(ACTIVITY) Repeat the lines of the data exactly, from the first one through the one that contains "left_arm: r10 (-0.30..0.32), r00".

(Data entries)
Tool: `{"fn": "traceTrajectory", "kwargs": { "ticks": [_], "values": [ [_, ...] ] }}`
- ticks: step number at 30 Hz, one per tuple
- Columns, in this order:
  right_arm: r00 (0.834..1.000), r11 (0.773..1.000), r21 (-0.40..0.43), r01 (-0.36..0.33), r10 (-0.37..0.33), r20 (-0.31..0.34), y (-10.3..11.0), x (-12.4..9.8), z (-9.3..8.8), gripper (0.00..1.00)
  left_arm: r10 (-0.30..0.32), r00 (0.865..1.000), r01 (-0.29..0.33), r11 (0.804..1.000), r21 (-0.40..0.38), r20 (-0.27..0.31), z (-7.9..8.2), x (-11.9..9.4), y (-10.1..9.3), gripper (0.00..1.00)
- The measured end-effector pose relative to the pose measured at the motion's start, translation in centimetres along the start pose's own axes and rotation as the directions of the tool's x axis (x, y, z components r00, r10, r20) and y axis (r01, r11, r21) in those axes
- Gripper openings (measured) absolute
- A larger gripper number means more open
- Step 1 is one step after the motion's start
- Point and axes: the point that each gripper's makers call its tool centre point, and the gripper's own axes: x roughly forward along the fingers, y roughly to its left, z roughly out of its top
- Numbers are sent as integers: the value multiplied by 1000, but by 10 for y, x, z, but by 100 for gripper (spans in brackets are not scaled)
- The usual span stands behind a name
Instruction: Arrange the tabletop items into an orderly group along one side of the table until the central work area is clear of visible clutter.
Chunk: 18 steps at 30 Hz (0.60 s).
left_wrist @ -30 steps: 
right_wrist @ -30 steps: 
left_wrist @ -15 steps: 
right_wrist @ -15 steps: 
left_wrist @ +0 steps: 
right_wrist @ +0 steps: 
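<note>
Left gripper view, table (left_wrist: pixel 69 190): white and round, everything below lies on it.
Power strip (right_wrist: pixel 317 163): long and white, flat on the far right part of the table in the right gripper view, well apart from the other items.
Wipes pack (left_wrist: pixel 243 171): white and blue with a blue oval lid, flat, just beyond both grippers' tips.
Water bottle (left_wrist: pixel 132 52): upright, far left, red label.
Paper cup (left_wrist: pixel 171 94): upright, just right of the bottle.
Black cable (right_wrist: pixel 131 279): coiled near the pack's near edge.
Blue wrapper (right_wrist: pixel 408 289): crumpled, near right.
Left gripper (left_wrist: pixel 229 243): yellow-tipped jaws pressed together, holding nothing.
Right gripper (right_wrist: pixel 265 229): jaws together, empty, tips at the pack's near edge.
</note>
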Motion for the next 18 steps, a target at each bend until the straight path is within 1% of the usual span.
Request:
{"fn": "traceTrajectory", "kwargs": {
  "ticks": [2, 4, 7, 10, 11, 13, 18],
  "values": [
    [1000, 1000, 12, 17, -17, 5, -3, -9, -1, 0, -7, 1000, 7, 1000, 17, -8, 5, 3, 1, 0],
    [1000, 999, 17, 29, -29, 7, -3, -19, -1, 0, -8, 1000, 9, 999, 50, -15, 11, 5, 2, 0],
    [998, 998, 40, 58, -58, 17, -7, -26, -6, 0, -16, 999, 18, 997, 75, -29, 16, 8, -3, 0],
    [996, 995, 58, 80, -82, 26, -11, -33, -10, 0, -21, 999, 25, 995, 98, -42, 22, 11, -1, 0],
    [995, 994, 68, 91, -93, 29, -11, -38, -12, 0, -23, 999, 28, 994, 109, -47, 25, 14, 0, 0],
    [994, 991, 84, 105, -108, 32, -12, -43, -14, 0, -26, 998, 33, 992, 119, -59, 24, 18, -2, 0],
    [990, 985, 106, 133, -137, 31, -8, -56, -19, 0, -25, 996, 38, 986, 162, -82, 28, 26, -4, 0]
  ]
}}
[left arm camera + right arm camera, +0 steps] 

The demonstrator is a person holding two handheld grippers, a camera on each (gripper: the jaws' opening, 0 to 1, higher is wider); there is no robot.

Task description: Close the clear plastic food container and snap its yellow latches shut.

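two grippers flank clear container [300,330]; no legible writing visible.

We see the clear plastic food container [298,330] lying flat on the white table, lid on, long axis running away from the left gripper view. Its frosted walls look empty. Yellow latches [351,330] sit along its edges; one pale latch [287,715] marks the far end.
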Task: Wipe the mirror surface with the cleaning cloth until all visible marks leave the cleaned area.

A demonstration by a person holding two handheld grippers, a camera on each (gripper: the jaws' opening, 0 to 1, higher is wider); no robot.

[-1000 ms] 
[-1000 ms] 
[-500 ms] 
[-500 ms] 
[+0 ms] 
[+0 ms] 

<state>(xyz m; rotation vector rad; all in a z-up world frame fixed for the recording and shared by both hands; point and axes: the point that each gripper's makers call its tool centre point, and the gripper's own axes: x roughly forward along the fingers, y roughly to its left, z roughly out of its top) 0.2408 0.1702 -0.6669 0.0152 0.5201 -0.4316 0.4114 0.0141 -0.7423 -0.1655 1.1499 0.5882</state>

(REPLY)
Tool: `{"fn": "traceTrajectory", "kwargs": { "ticks": [_], "values": [ [_, ...] ] }}`
- ticks: step number at 30 Hz, one per tuple
- Columns, in this order:
  right_arm: r00 (0.834..1.000), r11 (0.773..1.000), r21 (-0.40..0.43), r01 (-0.36..0.33), r10 (-0.37..0.33), r20 (-0.31..0.34), y (-10.3..11.0), x (-12.4..9.8), z (-9.3..8.8), gripper (0.00..1.00)
  left_arm: r10 (-0.30..0.32), r00 (0.865..1.000), r01 (-0.29..0.33), r11 (0.804..1.000), r21 (-0.40..0.38), r20 (-0.27..0.31), z (-7.9..8.2), x (-11.9..9.4), y (-10.1..9.3), gripper (0.00..1.00)

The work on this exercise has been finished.